This report is going to focus on much of the data that was ignored in the Lecture notes - namely the cancelled flights. The diverted flights were also of interest, but had a much smaller data set.
I thought it would be very interesting to look at the cancelled flights. In terms of frustration with flying, I can think of nothing worse than being on a cancelled flight. While we have already discussed previously why these observations are not the best due to missing data, it is a very important factor to passengers, and we still have plenty of information at our fingertips to draw some valuable conclusions.
To get started, I pulled in the data set, while at the same time maintaining an “original” data set, as I knew I would be needing it later, due to modifications to the “flights” data. At the same time, I pulled in all packages (not shown).
#Read data file
flights_original <- read.csv("domestic_flights_jan_2016_agg.csv", stringsAsFactors = FALSE)
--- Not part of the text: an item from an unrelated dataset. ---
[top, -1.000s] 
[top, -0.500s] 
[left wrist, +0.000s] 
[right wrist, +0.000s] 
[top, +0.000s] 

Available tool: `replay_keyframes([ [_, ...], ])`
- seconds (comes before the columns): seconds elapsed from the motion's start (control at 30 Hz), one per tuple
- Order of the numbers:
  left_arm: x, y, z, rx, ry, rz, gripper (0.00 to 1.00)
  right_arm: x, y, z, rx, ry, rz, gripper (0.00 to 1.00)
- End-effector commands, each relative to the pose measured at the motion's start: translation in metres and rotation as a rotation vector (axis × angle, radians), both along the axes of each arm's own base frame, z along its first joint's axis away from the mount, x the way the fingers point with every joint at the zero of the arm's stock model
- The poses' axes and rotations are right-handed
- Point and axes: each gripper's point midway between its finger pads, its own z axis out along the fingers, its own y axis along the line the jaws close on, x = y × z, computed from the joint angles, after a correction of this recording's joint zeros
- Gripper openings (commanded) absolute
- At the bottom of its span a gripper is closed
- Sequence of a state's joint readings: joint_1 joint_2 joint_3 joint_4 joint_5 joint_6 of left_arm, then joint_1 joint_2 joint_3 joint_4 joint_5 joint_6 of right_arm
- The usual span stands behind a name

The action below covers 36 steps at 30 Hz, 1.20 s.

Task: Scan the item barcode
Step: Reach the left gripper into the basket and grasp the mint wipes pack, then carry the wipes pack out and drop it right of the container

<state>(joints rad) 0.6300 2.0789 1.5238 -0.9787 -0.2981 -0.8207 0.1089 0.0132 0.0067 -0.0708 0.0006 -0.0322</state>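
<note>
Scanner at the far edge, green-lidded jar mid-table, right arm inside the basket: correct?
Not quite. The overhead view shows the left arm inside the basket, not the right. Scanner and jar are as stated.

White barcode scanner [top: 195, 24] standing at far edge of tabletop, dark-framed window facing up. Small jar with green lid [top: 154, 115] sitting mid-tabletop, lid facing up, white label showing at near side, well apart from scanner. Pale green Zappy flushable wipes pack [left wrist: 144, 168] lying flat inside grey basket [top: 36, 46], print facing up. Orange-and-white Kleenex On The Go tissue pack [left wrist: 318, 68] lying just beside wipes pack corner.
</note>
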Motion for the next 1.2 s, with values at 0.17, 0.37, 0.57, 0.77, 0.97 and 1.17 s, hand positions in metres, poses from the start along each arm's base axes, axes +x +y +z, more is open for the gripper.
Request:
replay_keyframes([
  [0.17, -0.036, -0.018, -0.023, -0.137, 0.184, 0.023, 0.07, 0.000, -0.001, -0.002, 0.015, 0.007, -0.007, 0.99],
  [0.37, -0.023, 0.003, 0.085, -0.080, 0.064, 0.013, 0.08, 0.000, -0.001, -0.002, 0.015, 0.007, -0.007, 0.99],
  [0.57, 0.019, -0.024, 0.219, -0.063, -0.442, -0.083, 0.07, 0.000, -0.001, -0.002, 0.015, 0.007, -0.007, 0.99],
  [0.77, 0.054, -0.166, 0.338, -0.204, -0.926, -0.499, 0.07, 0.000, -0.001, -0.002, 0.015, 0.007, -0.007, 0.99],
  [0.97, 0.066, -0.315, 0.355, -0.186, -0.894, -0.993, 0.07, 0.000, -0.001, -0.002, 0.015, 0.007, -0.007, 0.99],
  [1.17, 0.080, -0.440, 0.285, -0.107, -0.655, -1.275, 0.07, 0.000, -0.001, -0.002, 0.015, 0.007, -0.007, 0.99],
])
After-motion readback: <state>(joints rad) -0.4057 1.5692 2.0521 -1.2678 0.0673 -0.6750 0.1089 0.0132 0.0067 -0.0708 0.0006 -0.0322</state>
flights <- flights_original
I then performed numerous format changes and calculations, a la the Lecture Notes for this assignment.
#Format FlightDate to date class
flights$FlightDate <- as.Date(flights$FlightDate, format = "%m/%d/%Y")
#Format CRSDepTime
flights <- flights %>% mutate(new_CRSDepTime = paste(FlightDate, sprintf("%04d", CRSDepTime)))
flights$new_CRSDepTime <- as.POSIXct(flights$new_CRSDepTime, format = "%Y-%m-%d %H%M")
#Format CRSArrTime
flights <- flights %>% mutate(new_CRSArrTime = paste(FlightDate, sprintf("%04d", CRSArrTime)))
flights$new_CRSArrTime <- as.POSIXct(flights$new_CRSArrTime, format = "%Y-%m-%d %H%M")
#Format day variables
flights <- flights %>% filter(Cancelled == 0) %>% mutate(new_DepTime = paste(FlightDate, sprintf("%04d", DepTime)),new_ArrTime = paste(FlightDate, sprintf("%04d", ArrTime)), new_WheelsOff = paste(FlightDate, sprintf("%04d", WheelsOff)), new_WheelsOn = paste(FlightDate, sprintf("%04d", WheelsOn)))
#Format other date variables
flights$new_DepTime <- as.POSIXct(flights$new_DepTime, format = "%Y-%m-%d %H%M")
flights$new_ArrTime <- as.POSIXct(flights$new_ArrTime, format = "%Y-%m-%d %H%M")
flights$new_WheelsOff <- as.POSIXct(flights$new_WheelsOff, format = "%Y-%m-%d %H%M")
flights$new_WheelsOn <- as.POSIXct(flights$new_WheelsOn, format = "%Y-%m-%d %H%M")
#Calculate Departure Delay, Minutes, >15 Minutes
flights <- flights %>% filter(Cancelled == 0) %>% mutate(DepDelay = as.integer(difftime(new_DepTime, new_CRSDepTime, units = "mins")))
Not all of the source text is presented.